● **What needs to be done**
Retype the data exactly, so that every line matches the original.
[Given information]
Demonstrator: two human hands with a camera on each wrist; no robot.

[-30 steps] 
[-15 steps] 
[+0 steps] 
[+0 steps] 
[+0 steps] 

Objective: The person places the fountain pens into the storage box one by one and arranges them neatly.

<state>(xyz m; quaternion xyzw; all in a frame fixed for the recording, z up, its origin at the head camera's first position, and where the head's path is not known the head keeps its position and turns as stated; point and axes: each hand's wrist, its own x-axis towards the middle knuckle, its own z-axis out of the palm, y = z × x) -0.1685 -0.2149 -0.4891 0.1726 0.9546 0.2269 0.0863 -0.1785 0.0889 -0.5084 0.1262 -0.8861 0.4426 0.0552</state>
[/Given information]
● **Response for this exercise**
Demonstrator: two human hands with a camera on each wrist; no robot.

[-30 steps] 
[-15 steps] 
[+0 steps] 
[+0 steps] 
[+0 steps] 

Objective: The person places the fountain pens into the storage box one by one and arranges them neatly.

<state>(xyz m; quaternion xyzw; all in a frame fixed for the recording, z up, its origin at the head camera's first position, and where the head's path is not known the head keeps its position and turns as stated; point and axes: each hand's wrist, its own x-axis towards the middle knuckle, its own z-axis out of the palm, y = z × x) -0.1685 -0.2149 -0.4891 0.1726 0.9546 0.2269 0.0863 -0.1785 0.0889 -0.5084 0.1262 -0.8861 0.4426 0.0552</state>

The given output is complete.